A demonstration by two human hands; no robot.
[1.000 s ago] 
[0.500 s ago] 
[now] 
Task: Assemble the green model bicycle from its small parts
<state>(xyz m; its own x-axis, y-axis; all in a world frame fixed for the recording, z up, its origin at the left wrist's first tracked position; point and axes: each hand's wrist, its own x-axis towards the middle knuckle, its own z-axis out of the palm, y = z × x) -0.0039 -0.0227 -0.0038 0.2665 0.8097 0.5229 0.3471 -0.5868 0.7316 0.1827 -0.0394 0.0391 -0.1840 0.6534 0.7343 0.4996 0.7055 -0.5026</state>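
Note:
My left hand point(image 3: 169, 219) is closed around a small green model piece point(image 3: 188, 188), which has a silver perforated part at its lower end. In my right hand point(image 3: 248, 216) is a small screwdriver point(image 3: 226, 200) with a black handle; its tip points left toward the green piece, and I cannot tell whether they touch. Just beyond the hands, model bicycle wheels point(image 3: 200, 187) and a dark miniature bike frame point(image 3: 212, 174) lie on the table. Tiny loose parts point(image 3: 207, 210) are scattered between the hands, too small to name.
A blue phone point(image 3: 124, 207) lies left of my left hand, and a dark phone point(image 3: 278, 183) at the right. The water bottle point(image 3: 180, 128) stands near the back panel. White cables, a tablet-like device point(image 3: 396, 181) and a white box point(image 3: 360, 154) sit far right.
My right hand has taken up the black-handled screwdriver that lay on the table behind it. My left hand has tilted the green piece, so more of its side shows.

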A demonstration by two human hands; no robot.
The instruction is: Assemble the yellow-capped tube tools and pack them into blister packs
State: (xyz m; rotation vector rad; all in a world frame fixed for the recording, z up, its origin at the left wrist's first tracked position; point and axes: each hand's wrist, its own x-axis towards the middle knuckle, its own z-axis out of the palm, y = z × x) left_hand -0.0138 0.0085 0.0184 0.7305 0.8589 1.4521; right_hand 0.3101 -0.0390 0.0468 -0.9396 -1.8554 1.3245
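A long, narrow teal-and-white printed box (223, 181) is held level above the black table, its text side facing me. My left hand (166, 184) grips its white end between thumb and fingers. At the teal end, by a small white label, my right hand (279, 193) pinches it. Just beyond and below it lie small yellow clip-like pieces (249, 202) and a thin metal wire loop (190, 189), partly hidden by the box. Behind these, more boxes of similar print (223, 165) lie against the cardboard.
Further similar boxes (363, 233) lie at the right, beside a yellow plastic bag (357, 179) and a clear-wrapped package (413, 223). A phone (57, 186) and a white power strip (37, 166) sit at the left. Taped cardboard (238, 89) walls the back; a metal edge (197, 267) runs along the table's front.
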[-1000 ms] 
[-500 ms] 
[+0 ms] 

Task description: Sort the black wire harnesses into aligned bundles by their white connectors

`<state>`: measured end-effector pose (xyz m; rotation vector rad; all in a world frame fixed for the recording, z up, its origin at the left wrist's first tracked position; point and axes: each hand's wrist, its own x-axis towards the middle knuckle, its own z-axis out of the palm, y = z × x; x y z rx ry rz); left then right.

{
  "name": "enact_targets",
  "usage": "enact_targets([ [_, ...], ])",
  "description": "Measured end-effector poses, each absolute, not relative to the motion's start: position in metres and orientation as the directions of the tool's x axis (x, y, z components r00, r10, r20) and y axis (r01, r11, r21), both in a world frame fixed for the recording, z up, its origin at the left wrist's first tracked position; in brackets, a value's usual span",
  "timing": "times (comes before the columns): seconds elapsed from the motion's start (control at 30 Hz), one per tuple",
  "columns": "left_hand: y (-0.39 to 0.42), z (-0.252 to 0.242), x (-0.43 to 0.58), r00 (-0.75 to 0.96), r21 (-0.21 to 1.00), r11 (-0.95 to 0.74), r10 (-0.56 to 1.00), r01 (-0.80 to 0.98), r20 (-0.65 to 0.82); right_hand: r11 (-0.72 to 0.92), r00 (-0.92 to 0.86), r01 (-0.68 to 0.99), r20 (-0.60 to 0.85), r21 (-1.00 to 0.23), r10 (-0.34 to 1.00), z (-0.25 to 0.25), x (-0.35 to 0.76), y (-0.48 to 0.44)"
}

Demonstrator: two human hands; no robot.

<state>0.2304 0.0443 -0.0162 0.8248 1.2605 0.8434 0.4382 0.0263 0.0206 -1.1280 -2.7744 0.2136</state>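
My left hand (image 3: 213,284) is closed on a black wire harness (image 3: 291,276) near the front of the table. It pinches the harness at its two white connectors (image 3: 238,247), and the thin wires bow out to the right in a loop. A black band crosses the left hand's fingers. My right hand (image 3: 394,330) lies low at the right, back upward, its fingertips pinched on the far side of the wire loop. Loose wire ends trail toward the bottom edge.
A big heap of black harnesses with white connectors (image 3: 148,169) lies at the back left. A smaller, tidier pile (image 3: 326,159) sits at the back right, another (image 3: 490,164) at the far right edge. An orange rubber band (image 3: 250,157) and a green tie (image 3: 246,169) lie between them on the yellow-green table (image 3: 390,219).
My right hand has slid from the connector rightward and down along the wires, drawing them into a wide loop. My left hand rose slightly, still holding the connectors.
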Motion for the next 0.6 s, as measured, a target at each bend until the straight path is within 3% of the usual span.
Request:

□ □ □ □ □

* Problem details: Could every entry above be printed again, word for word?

* Result of this task:
A demonstration by two human hands; no robot.
[1.000 s ago] 
[0.500 s ago] 
[now] 
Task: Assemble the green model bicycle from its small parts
<state>(xyz m; its own x-axis, y-axis; all in a world frame fixed for the recording, z up, its origin at the left wrist's first tracked position; point and axes: each hand's wrist, its own x-axis towards the middle knuckle, its own z-axis out of the palm, y = z × x) -0.0039 -0.0227 -0.0038 0.2665 0.8097 0.5229 0.3471 -0.5868 0.7316 0.1827 -0.0394 0.0391 -0.1840 0.6534 0.7343 0.4996 0.7055 -0.5026</state>
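Note:
My left hand point(image 3: 169, 219) is closed around a small green model piece point(image 3: 188, 188), which has a silver perforated part at its lower end. In my right hand point(image 3: 248, 216) is a small screwdriver point(image 3: 226, 200) with a black handle; its tip points left toward the green piece, and I cannot tell whether they touch. Just beyond the hands, model bicycle wheels point(image 3: 200, 187) and a dark miniature bike frame point(image 3: 212, 174) lie on the table. Tiny loose parts point(image 3: 207, 210) are scattered between the hands, too small to name.
A blue phone point(image 3: 124, 207) lies left of my left hand, and a dark phone point(image 3: 278, 183) at the right. The water bottle point(image 3: 180, 128) stands near the back panel. White cables, a tablet-like device point(image 3: 396, 181) and a white box point(image 3: 360, 154) sit far right.
My right hand has taken up the black-handled screwdriver that lay on the table behind it. My left hand has tilted the green piece, so more of its side shows.
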
A demonstration by two human hands; no robot.
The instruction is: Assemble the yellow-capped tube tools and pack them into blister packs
State: (xyz m; rotation vector rad; all in a world frame fixed for the recording, z up, its origin at the left wrist's first tracked position; point and axes: each hand's wrist, its own x-axis towards the middle knuckle, its own z-axis out of the palm, y = z × x) left_hand -0.0138 0.0085 0.0184 0.7305 0.8589 1.4521; right_hand 0.3101 -0.0390 0.0468 -0.9396 -1.8554 1.3245
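A long, narrow teal-and-white printed box (223, 181) is held level above the black table, its text side facing me. My left hand (166, 184) grips its white end between thumb and fingers. At the teal end, by a small white label, my right hand (279, 193) pinches it. Just beyond and below it lie small yellow clip-like pieces (249, 202) and a thin metal wire loop (190, 189), partly hidden by the box. Behind these, more boxes of similar print (223, 165) lie against the cardboard.
Further similar boxes (363, 233) lie at the right, beside a yellow plastic bag (357, 179) and a clear-wrapped package (413, 223). A phone (57, 186) and a white power strip (37, 166) sit at the left. Taped cardboard (238, 89) walls the back; a metal edge (197, 267) runs along the table's front.
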[-1000 ms] 
[-500 ms] 
[+0 ms] 

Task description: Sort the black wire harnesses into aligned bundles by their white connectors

`<state>`: measured end-effector pose (xyz m; rotation vector rad; all in a world frame fixed for the recording, z up, its origin at the left wrist's first tracked position; point and axes: each hand's wrist, its own x-axis towards the middle knuckle, its own z-axis out of the palm, y = z × x; x y z rx ry rz); left then right.

{
  "name": "enact_targets",
  "usage": "enact_targets([ [_, ...], ])",
  "description": "Measured end-effector poses, each absolute, not relative to the motion's start: position in metres and orientation as the directions of the tool's x axis (x, y, z components r00, r10, r20) and y axis (r01, r11, r21), both in a world frame fixed for the recording, z up, its origin at the left wrist's first tracked position; in brackets, a value's usual span",
  "timing": "times (comes before the columns): seconds elapsed from the motion's start (control at 30 Hz), one per tuple",
  "columns": "left_hand: y (-0.39 to 0.42), z (-0.252 to 0.242), x (-0.43 to 0.58), r00 (-0.75 to 0.96), r21 (-0.21 to 1.00), r11 (-0.95 to 0.74), r10 (-0.56 to 1.00), r01 (-0.80 to 0.98), r20 (-0.65 to 0.82); right_hand: r11 (-0.72 to 0.92), r00 (-0.92 to 0.86), r01 (-0.68 to 0.99), r20 (-0.60 to 0.85), r21 (-1.00 to 0.23), r10 (-0.34 to 1.00), z (-0.25 to 0.25), x (-0.35 to 0.76), y (-0.48 to 0.44)"
}

Demonstrator: two human hands; no robot.

<state>0.2304 0.0443 -0.0162 0.8248 1.2605 0.8434 0.4382 0.0263 0.0206 -1.1280 -2.7744 0.2136</state>
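My left hand (image 3: 213,284) is closed on a black wire harness (image 3: 291,276) near the front of the table. It pinches the harness at its two white connectors (image 3: 238,247), and the thin wires bow out to the right in a loop. A black band crosses the left hand's fingers. My right hand (image 3: 394,330) lies low at the right, back upward, its fingertips pinched on the far side of the wire loop. Loose wire ends trail toward the bottom edge.
A big heap of black harnesses with white connectors (image 3: 148,169) lies at the back left. A smaller, tidier pile (image 3: 326,159) sits at the back right, another (image 3: 490,164) at the far right edge. An orange rubber band (image 3: 250,157) and a green tie (image 3: 246,169) lie between them on the yellow-green table (image 3: 390,219).
My right hand has slid from the connector rightward and down along the wires, drawing them into a wide loop. My left hand rose slightly, still holding the connectors.
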Motion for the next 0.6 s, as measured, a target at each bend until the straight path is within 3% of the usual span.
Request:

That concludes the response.